そこで、"parseclient" イベントハンドラを使用します:
Object onParseClientFromQuantity(String input) { if ("".equals(input)) return 0; return null; }
このイベントハンドラメソッドは translator よりも優先されます。この例では空文字かどうかチェックし(そして入力値はnullかもしれません!)、 空文字の場合は0を返します。
"toclient" の場合と同じく、nullを返した場合は通常の translator が使用されます。
このイベントハンドラは、パースできない値を渡されたときに ValidationException を投げることができます。

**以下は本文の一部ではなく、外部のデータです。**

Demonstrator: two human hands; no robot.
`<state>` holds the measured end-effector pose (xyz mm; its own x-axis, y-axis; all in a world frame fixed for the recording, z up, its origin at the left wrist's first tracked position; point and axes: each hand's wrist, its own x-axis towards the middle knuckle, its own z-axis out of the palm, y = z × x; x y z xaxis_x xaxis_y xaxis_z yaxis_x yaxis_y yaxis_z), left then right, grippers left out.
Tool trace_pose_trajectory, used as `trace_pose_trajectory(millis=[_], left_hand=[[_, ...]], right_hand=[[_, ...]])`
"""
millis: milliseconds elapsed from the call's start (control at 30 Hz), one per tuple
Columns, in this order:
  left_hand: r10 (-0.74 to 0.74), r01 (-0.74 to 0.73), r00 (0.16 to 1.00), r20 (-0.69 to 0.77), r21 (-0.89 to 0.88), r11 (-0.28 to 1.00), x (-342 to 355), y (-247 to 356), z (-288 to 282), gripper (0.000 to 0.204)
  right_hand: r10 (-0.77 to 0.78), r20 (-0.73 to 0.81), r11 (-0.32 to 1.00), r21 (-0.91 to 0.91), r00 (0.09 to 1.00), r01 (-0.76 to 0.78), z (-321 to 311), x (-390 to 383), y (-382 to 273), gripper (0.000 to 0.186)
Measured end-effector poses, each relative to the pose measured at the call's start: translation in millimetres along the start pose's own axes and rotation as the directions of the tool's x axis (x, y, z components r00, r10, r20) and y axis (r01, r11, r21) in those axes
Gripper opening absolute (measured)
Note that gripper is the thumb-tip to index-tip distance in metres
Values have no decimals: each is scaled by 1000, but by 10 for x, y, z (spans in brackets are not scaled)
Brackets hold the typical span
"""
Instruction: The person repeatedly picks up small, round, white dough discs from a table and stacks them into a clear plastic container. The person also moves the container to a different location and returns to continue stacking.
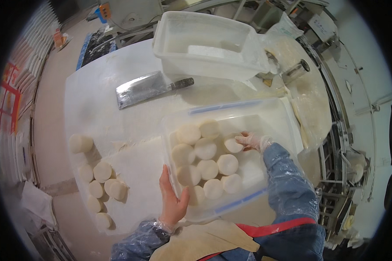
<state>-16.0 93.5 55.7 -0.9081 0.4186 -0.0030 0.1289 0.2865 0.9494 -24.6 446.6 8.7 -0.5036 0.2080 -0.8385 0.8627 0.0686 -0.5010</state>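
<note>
A clear plastic tub (231, 108) with blue clips sits in front of me, holding several round white dough pieces (207, 169). My left hand (172, 198) grips the tub's near left wall, thumb inside the rim. My right hand (250, 141), in a thin clear glove, reaches into the tub and its fingers close on one dough piece (233, 145) near the right side. Both forearms wear blue sleeves under clear plastic covers.
Several more dough pieces (102, 172) lie on the white floured table (96, 100) to the left. A cleaver (143, 89) rests at the back. A second, empty clear tub (204, 43) stands behind. A metal cylinder (295, 71) and machinery sit on the right.
</note>
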Motion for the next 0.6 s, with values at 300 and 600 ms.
trace_pose_trajectory(millis=[300,600], left_hand=[[69,-79,992,-105,-94,992,-332,-301,-285,52],[-455,320,841,-292,-409,854,-1082,-1246,-1612,19]], right_hand=[[-594,-255,804,-159,763,572,615,-561,-701,27],[-357,411,600,-587,839,543,3568,-714,-1213,35]])
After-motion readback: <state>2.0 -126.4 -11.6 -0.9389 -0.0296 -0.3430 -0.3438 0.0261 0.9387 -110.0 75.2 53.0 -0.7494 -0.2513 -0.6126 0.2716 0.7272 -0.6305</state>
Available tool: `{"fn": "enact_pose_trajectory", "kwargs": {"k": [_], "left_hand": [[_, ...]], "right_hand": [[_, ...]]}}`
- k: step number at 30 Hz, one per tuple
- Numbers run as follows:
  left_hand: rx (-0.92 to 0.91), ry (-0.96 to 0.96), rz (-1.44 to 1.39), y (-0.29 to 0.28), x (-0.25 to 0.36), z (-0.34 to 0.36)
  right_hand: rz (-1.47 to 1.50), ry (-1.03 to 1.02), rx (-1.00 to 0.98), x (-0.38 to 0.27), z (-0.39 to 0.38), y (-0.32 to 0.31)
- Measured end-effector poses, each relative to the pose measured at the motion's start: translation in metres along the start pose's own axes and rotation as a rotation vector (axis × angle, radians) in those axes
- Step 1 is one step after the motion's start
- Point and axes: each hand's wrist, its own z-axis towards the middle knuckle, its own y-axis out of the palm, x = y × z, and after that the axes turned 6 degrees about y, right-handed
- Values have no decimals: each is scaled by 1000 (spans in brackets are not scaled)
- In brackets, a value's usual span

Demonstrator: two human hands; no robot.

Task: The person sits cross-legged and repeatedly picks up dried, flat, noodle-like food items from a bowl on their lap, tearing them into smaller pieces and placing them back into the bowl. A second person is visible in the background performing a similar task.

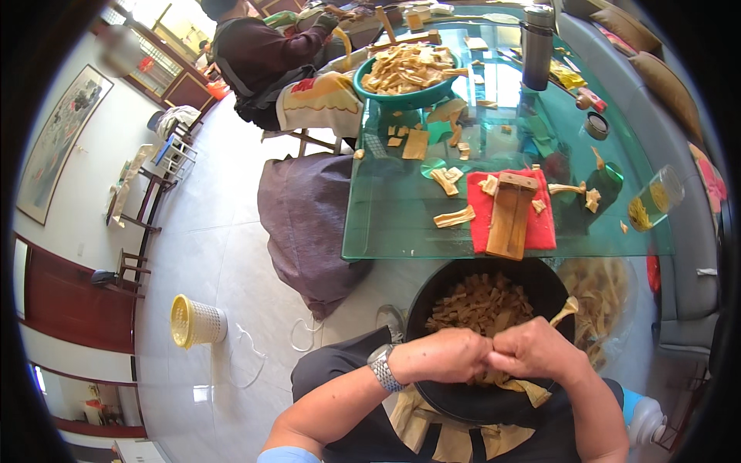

さて、独自の妥当性検証を行い場合はどうするのでしょう? もうひとつのイベント、"validate" があります:
void onValidateFromCount(Integer value) throws ValidationException { if (value.equals(13)) throw new ValidationException("Thirteen is an unlucky number."); }
このイベントハンドラは通常の妥当性検証の 後 に実行されます。そして、パース済み の値が渡されます (クライアントから受け取った文字列ではなく、translator または "parseclient" イベントハンドラでサーバ側の値に変換されたオブジェクトです)。
このメソッドは値を返しません。しかし、妥当性検証のエラーを示すために ValidationException を投げることができます。
注意: これらのイベントは サーバ側では 排他的です。つまりある状況下では、 サーバ側では妥当と判定されるはずの入力値がクライアント側の妥当性検証で拒否されてしまうことがあるということです。 この機能を使いたい場合はクライアント側での入力検証を無効にする必要があるかもしれません。